Lines of the listing below that contain the string "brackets" are to be returned.
* * * * * * * * *
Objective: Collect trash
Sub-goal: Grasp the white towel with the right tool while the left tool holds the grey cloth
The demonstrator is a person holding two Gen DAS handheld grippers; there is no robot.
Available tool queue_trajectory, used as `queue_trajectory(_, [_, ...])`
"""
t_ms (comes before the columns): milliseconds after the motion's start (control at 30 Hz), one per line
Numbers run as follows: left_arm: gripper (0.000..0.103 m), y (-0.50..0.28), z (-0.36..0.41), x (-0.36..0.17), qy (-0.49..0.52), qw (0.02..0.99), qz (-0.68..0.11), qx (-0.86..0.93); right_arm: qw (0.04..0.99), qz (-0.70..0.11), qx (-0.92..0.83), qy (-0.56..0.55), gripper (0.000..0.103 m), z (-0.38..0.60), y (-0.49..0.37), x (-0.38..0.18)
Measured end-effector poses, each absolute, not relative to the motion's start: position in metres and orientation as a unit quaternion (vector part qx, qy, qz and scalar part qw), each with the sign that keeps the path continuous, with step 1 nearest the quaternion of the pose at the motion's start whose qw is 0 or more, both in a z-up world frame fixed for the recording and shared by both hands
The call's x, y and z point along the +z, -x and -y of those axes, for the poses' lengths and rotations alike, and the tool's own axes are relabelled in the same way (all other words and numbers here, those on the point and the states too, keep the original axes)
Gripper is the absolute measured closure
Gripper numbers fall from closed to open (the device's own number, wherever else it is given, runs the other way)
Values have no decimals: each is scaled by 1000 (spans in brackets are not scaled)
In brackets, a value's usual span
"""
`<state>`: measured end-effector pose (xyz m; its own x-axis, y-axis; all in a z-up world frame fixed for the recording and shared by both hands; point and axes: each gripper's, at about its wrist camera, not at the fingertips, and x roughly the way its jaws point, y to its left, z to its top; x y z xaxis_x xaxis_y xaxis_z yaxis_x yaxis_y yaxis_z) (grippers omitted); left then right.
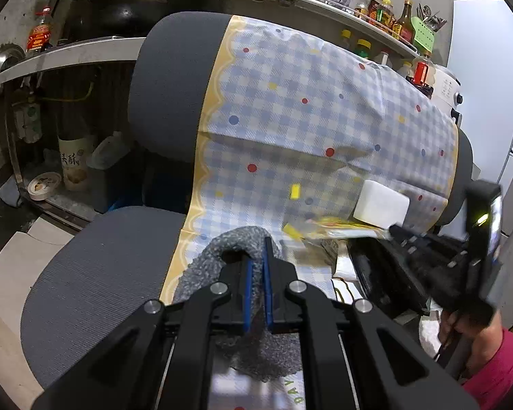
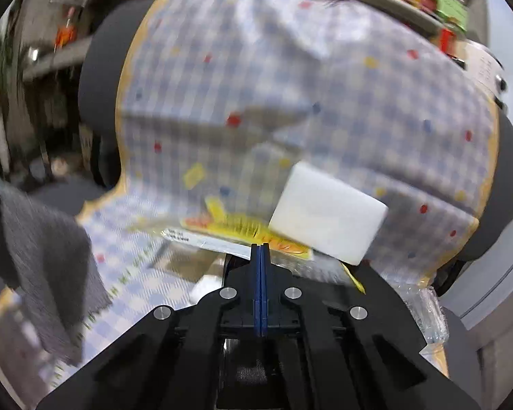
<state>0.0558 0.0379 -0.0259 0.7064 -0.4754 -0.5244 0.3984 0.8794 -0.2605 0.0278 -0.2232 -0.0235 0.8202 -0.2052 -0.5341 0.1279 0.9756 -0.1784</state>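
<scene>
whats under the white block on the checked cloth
The white block rests partly on a yellow printed wrapper, whose edge sticks out to its left, over the checked cloth. How far the wrapper runs beneath is hidden by the block.

1. Support: a grey office chair with a ribbed fabric seat and a padded backrest.
2. Cover: a blue-and-white checked cloth with coloured dots and a yellow scalloped border drapes over the backrest and runs down across the seat.
3. On the cloth, at the fold between seat and backrest:
   - a white rectangular block, leaning against the backrest;
   - a yellow printed wrapper, just beside and partly under the block;
   - a small yellow scrap, apart from the block.
4. Right seat edge: crumpled clear plastic, possibly a bag; the view is blurred.
</scene>
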Motion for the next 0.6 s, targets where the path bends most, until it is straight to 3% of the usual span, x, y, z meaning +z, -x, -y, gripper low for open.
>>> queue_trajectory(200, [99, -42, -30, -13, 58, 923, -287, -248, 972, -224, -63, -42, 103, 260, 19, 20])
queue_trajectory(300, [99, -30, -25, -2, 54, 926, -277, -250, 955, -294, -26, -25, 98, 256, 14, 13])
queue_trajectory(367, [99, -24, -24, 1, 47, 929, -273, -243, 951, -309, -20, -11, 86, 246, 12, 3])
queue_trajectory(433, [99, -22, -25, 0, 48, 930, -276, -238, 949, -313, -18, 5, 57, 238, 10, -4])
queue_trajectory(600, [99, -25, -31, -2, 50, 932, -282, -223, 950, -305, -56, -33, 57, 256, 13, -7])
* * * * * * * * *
▸ WRITTEN ANSWER
Values have no decimals: each is scaled by 1000 (spans in brackets are not scaled)
In brackets, a value's usual span

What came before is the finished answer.